In June, Wistful finished third in the Cleopatra Stakes at Arlington Park in Chicago, Illinois. In August, she won the Coaching Club American Oaks at 1 3/8 miles on the dirt at Belmont Park.

Wistful shared the 1949 American Champion Three-Year-Old Filly title with Two Lea, another Calumet horse, as the fillies tied in the Daily Racing Form poll.

==Four- and five-year-old seasons==

At age four, Wistful campaigned all over the country, from the northeast in New York to the deep southwest in Southern California. In 1950, she won the Beverly Handicap at Washington Park Racetrack, and at Arlington Park in Chicago won the Arlington Matron Handicap and ran third in the Cleopatra Handicap. She also won the Clang Handicap and placed third in the prestigious Beldame Stakes at Belmont Park in New York.

In the spring of her five-year-old season, Wistful won the Ben Ali Stakes at Keeneland, less than one mile from where she was born and raised on Versailles Road in Lexington, Kentucky. She ran against colts and won in the Whirlaway Stakes at Washington Park Race Track. Most of the success she achieved late in her career happened during the summers in California. In successive years, she ran in the Vanity Handicap at Hollywood Park. She placed second in 1951 to Bewitch and third in 1952 to her stablemate and champion Two Lea. She also ran third in the San Mateo Handicap at Bay Meadows Racetrack just outside San Francisco in 1951. During that time, she also shipped east and placed in the Ladies Handicap, the oldest stakes race in the U.S. exclusively for fillies and mares, losing to Next Move.

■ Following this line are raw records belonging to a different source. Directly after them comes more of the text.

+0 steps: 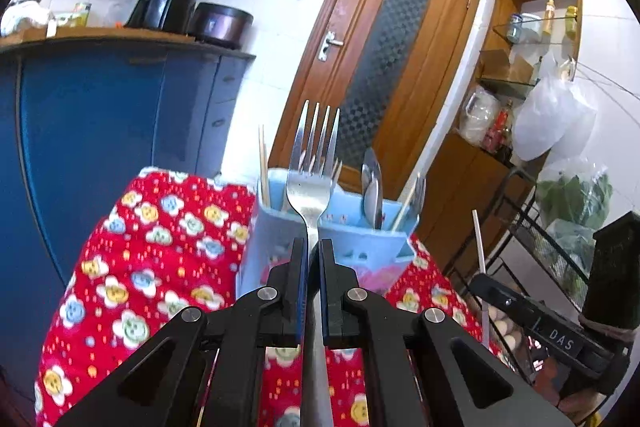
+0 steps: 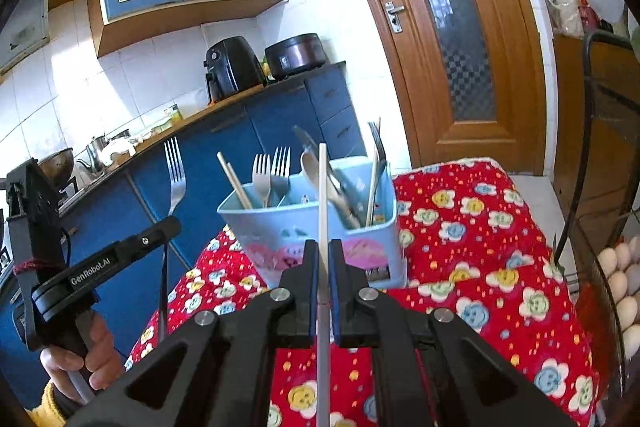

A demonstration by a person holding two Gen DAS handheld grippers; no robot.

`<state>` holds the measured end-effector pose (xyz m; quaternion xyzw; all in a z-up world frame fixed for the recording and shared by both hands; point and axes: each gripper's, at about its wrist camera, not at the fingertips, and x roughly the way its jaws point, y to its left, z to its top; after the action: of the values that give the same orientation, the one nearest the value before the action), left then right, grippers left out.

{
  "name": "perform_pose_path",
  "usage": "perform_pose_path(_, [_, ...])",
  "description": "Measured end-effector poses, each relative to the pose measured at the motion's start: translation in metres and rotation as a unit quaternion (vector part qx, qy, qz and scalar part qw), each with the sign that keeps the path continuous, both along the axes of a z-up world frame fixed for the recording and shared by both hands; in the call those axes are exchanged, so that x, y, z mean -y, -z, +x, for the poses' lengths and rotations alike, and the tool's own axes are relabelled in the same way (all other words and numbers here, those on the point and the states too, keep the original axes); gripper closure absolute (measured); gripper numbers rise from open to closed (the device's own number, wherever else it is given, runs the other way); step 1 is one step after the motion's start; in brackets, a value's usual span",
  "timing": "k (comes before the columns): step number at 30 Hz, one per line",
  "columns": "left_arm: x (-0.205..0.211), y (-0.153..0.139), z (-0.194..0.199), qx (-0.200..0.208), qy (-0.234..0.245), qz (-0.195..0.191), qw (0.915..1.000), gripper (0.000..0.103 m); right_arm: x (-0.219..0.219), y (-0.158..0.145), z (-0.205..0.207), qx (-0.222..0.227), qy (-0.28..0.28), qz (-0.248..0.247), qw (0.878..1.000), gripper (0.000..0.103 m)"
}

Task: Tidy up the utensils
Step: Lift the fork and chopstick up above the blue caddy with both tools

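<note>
Biggest thing around me is the blue kitchen cabinet run [image 2: 224, 143] with its wooden countertop, and the brown wooden door [image 1: 384, 67] with the patterned glass panel behind everything. In front of me is the table covered in a red floral cloth [image 2: 472, 227], and sitting on it is the light blue utensil holder [image 2: 288, 227], split into compartments. One compartment has a couple of forks [image 2: 272, 171] standing tines up, next to a pair of wooden chopsticks [image 2: 236, 183] leaning in the corner; the other side holds spoons [image 2: 340, 195] and more cutlery, kind of jumbled so I can't sort out each piece. Off on the right edge there's a wire rack with eggs [image 2: 620, 267] in it. My left gripper [image 1: 313, 247] is pinched tight on the neck of a metal fork [image 1: 314, 167], tines pointing up, held in the air just on my side of the holder and not in it. From the right camera I can see that same gripper off to the left with my hand [image 2: 86, 351] on its handle. My right gripper [image 2: 323, 251] is clamped on a thin white chopstick [image 2: 323, 195], which stands nearly upright, its tip in front of the holder's spoon side, and it's not in there.
</note>
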<state>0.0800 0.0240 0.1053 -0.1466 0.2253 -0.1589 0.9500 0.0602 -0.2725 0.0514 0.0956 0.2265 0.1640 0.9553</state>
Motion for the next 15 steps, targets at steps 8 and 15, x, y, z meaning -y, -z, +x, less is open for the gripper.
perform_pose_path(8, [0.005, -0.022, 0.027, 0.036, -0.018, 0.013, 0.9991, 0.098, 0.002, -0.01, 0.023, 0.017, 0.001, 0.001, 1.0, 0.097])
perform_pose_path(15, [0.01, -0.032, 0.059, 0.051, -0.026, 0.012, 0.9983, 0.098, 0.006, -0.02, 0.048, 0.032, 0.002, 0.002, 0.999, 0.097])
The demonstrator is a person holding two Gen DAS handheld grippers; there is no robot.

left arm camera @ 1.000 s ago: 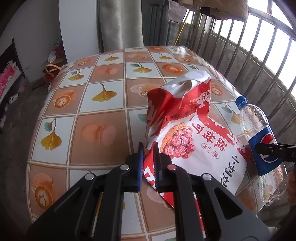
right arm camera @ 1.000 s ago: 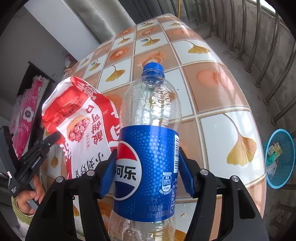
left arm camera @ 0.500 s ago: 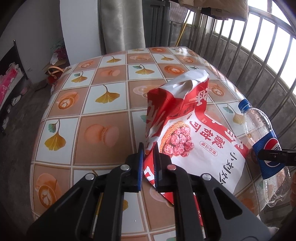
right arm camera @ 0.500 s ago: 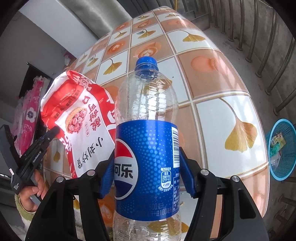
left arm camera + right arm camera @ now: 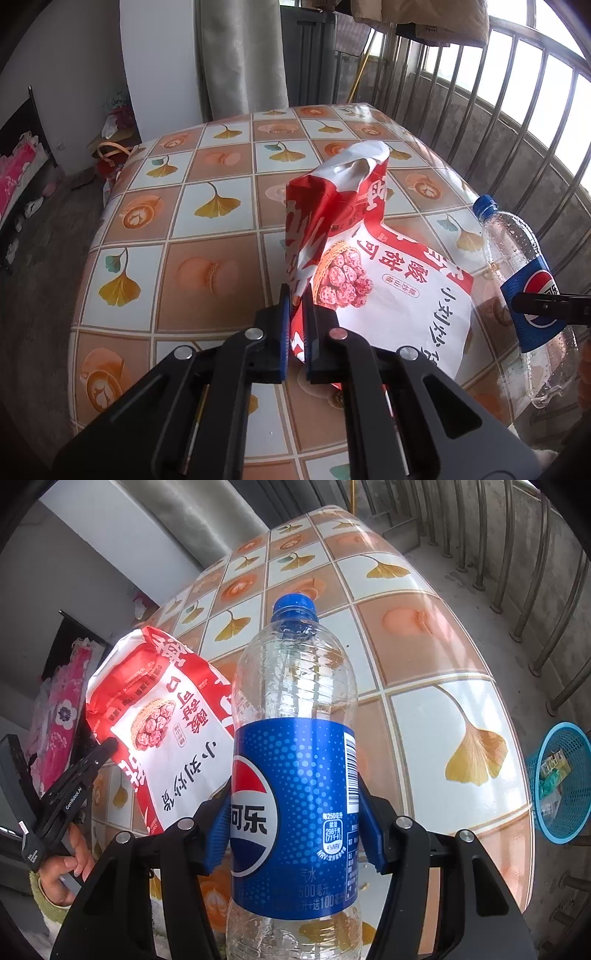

The biggest win in the twilight of her career came at the end of her five-year-old season, when she beat males in November 1951 in the Clark Handicap at Churchill Downs in Louisville, Kentucky. At the time, she was preparing to retire and was listed on the morning line as a long shot. Under jockey Douglas Dodson, Wistful won the nine-furlong race in 1:44.00.

==Retirement==

Wistful was retired and sent back to Calumet Farm, to breed and live out the rest of her years.

Her first foal was Gen. Duke, a 1954 colt by Bull Lea, who won the 1957 Florida Derby and finished with a 12-5-5-2 record and earnings of $142,020.